Lightheaded
Wrong Way
Déjà auteur en 2003 d’un vivifiant premier album (Pure Thoughts), le trio Lightheaded – Muneshine ayant, depuis, quitté le navire – revient en 2006 avec Wrong Way. Entre ces deux disques, Braille (MC), Othello (MC) et Ohmega Watts (MC, producteur et graphiste) auront pris le temps de peaufiner et de mener à terme leurs projets solos.
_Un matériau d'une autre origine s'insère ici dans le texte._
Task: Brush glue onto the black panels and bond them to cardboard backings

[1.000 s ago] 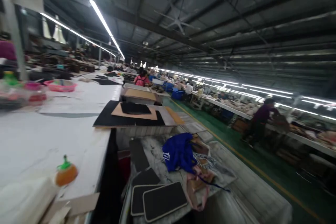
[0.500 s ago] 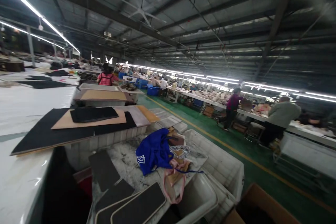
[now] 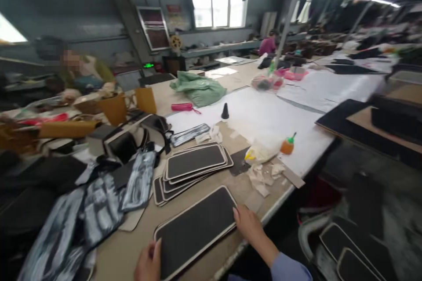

Si vous avez eu l’occasion de jeter une oreille à l’excellent Pure Thoughts, Wrong Way ne vous surprendra pas : le groupe signe là un nouvel opus de qualité ; quinze titres de boom-bap enjoué dans la veine de People Under The Stairs, d’Ugly Duckling ou des Procussions. Ignorant totalement les tendances actuelles, le trio originaire de Portland (Oregon) reste ancré dans le hip-hop du siècle dernier, multipliant hommages et clins d’œil à leurs aînés sous forme de scratches et de citations (en vrac : les Fat Boys, Biz Markie, Nas, Big Daddy Kane, KRS One, Rakim…). Plaisant d’un bout à l’autre, Wrong Way flirte même par instants avec l’anachronisme : plaisir de rapper perceptible dans chaque couplet, flows aiguisés et rapides tout en conservant des textes parfaitement intelligibles, récurrence des scratches, ensemble très rythmé ; ce classicisme réjouissant semble d’un autre temps, d’un autre monde.
Tout au long de l’album les trois MC’s restent parfaitement complémentaires et complices, qu’ils rappent chacun leurs couplets ou se partagent ceux-ci en « pass-pass« , dialoguant sur le beat. Si Othello et Braille évoluent sensiblement dans le même registre – flow rapide, voix parfois nasillarde (bien qu’un brin plus aigue chez Braille) – Ohmega Watts paraît plus posé, calmant le jeu de sa voix grave, modérant l’allure avec un flow plus lent que celui de ses collègues. Cette diversité est appréciable : au rythme où ils rappent la plupart du temps, Braille et Othello auraient pu assez rapidement lasser l’auditeur. La présence d’Ohmega Watts fait qu’il n’en est rien ; et les deux MC’s eux-mêmes profitent d’instrus moins énergiques pour s’accorder un peu de répit (‘Short Stories’, ‘Eye to Eye’) entre deux couplets virtuoses (‘UHH !’, ‘Orientation’, ‘In the Building’, ‘Showcase’). Les textes restent dans la lignée du précédent opus : spiritualité du quotidien, petites histoires, amour du hip-hop, le tout saupoudré de quelques doses d’egotrip. Toujours empreints de religiosité, ils évitent habilement le prosélytisme lourdaud.
Le départ de Muneshine, qui produisait l’intégralité de Pure Thoughts laisse la porte ouverte à de nouveaux beatmakers. Le MC/producteur Ohmega Watts, auteur en 2005 du prometteur The Find, prend en charge la majorité des instrus (9 sur 15) et se distingue par le soin apporté aux rythmiques, toujours claires et marquées, tandis que ses samples variés (cuivres, claviers, guitares…) parfois retravaillés à l’aide d’effets les rendant mouvants, flottants et lointains créent des atmosphères étranges, à la fois vaporeuses et nettes (‘Short Stories’ et ‘Individually Wrapped’ notamment). Tony Stone, révélé par son travail remarquable sur le Shades of Grey de Braille, produit deux titres de qualité ; mais c’est le travail de Stro the 89th Key, du groupe The Procussions, qui émerge le plus de ce projet : ‘Afraid of the dark’, alliance efficace de cuivres et de guitares électriques, s’impose comme le meilleur titre de « Wrong Way », suivi de près par ‘Eye to Eye’ et son envoûtant sample vocal.
Un cran au-dessus de Pure Thoughts, la cuvée 2006 de Lightheaded séduira à coup sûr les amateurs de boom-bap ensoleillé. Sans rien réinventer, le trio de Portland applique une formule maintes fois éprouvée : raps de qualité, textes fins, bons beats et scratches (dont ceux de Rob Swift sur deux titres). Difficile d’y résister.